Return the count of lines in the following records that include "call", and nothing more.

•••

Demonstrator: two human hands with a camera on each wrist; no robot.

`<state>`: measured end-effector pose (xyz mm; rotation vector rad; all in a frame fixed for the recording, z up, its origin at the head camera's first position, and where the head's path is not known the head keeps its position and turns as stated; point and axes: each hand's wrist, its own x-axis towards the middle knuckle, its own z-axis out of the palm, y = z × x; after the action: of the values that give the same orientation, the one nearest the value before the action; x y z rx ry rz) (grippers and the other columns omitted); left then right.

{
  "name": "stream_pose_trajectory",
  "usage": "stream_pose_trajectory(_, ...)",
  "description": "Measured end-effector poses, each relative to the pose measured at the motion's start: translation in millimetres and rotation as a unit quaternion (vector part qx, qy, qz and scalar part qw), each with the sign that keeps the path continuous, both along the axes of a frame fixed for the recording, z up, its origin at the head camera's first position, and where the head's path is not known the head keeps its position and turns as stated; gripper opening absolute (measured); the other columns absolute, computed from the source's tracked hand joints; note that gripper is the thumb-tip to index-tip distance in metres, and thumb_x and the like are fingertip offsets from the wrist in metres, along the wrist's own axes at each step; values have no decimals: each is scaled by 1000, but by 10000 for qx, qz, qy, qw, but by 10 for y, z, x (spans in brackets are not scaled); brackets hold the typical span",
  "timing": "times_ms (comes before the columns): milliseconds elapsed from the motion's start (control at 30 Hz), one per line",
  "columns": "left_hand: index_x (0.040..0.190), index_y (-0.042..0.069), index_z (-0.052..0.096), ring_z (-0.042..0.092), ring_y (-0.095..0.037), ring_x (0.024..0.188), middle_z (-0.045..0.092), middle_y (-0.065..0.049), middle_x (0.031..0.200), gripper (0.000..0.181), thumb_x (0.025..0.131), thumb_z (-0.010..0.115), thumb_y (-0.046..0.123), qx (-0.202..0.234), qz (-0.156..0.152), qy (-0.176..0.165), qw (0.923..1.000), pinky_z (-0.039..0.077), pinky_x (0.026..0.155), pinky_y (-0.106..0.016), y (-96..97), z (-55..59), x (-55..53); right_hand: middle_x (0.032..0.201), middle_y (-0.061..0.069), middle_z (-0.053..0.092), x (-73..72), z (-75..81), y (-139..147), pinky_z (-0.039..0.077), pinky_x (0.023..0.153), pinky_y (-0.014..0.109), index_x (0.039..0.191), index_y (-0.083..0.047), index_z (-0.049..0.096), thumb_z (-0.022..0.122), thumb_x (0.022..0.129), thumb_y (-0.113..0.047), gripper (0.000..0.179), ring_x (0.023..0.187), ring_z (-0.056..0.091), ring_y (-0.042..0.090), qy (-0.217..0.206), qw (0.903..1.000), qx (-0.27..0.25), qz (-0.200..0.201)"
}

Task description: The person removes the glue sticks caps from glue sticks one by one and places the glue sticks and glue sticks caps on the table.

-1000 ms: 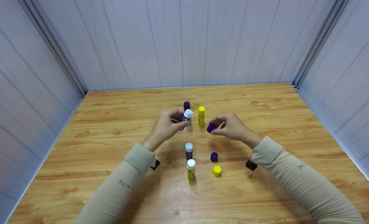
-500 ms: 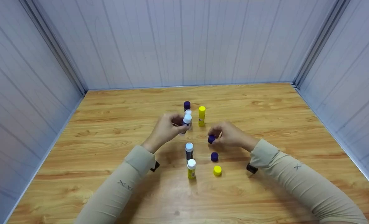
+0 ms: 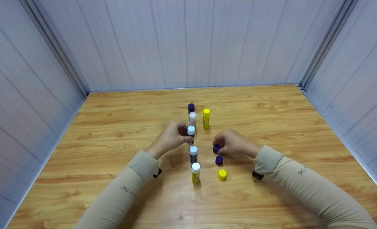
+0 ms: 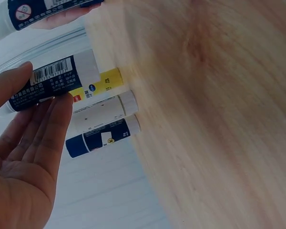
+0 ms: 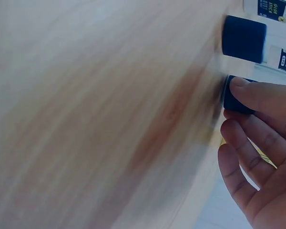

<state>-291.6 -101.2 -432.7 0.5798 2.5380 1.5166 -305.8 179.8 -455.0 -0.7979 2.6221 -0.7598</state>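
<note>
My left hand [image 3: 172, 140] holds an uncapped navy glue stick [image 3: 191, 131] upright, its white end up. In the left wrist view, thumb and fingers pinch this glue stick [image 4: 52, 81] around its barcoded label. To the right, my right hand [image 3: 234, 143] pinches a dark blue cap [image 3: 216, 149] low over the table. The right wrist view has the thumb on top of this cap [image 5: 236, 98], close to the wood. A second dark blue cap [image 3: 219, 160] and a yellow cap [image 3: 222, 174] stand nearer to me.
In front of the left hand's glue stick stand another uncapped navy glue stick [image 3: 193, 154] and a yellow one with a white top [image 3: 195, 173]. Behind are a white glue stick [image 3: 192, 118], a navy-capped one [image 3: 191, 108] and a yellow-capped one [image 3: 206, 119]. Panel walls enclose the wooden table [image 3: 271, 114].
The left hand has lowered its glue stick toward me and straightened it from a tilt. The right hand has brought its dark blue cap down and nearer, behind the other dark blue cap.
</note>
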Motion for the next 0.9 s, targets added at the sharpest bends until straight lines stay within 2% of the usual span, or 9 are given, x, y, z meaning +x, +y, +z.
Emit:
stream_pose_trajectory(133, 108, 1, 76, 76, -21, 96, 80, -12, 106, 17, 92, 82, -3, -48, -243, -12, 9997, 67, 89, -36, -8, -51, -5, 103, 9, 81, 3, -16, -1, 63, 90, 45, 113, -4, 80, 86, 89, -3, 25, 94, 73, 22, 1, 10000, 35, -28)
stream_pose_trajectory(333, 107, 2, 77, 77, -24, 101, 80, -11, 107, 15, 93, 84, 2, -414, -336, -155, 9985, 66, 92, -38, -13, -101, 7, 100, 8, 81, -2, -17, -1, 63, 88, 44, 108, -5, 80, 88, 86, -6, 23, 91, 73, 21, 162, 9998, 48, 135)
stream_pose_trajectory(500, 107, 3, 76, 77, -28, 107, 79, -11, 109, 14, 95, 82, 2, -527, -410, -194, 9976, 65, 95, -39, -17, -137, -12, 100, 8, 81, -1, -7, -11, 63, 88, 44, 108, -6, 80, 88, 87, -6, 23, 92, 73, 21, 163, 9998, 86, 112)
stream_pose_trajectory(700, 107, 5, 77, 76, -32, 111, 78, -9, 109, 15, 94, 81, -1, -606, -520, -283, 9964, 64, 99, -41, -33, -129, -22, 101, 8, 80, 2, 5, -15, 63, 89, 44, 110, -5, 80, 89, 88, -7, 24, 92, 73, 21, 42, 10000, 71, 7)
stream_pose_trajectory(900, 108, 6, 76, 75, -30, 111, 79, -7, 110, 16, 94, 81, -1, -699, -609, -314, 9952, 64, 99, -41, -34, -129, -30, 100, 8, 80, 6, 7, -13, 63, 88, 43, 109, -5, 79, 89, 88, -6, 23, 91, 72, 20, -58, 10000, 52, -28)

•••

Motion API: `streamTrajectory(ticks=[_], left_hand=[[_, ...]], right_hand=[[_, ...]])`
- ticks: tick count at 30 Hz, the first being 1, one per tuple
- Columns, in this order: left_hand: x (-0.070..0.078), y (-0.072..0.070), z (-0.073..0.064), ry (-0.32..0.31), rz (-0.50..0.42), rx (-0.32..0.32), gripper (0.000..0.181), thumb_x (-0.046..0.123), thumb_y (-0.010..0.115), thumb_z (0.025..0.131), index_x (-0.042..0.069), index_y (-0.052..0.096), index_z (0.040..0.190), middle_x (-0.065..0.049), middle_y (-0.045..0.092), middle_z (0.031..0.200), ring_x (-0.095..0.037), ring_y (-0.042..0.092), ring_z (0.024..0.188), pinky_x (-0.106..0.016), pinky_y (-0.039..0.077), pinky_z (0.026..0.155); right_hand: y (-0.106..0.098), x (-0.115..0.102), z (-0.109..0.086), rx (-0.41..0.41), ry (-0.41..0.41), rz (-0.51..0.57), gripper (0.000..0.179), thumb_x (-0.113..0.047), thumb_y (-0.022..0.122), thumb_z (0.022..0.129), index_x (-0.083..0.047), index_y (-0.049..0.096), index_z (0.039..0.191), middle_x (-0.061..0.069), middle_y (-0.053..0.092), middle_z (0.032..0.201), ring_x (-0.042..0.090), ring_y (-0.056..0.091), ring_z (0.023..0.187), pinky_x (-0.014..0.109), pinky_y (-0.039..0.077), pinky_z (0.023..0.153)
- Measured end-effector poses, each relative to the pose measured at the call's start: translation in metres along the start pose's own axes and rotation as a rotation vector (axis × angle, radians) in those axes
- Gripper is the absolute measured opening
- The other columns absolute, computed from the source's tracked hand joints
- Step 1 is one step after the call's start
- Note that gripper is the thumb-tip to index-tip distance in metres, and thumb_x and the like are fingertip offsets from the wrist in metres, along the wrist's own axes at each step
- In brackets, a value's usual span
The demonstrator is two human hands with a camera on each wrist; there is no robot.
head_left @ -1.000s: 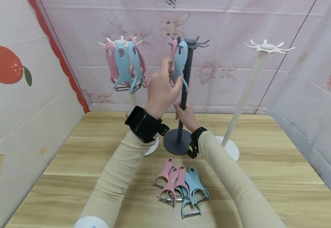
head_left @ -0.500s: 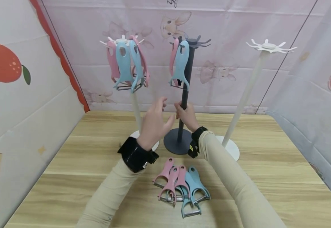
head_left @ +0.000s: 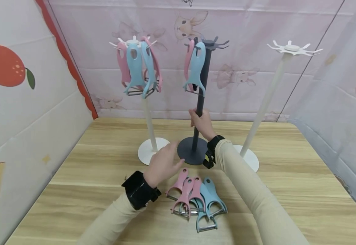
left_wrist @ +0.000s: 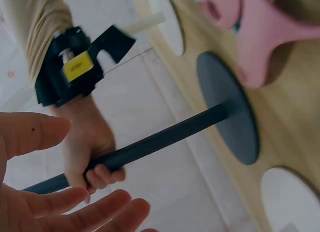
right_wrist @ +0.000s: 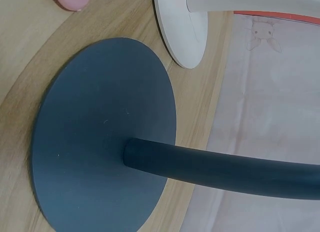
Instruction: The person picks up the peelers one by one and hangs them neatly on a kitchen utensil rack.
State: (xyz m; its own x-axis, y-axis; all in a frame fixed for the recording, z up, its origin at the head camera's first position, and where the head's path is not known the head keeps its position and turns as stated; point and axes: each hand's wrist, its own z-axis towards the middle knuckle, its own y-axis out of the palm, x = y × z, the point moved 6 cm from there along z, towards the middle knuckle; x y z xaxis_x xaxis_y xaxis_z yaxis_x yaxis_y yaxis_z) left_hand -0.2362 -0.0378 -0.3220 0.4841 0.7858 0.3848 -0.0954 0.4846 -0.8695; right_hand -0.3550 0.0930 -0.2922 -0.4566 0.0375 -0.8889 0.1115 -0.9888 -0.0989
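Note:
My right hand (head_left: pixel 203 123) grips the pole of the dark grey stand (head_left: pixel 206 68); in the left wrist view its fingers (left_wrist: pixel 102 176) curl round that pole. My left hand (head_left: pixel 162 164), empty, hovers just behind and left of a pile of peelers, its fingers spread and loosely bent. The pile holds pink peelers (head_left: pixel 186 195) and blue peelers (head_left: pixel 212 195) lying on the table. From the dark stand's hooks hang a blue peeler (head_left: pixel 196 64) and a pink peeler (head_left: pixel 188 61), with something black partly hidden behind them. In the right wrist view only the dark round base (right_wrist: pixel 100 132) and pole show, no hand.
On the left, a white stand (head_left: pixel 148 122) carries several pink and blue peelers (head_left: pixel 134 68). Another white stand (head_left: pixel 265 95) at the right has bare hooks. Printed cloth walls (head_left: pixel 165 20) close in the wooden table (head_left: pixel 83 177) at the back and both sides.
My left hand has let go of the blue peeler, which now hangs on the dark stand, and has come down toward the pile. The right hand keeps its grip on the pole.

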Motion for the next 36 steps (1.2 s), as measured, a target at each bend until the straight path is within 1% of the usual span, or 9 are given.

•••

_ANSWER TO THIS PROBLEM_:
2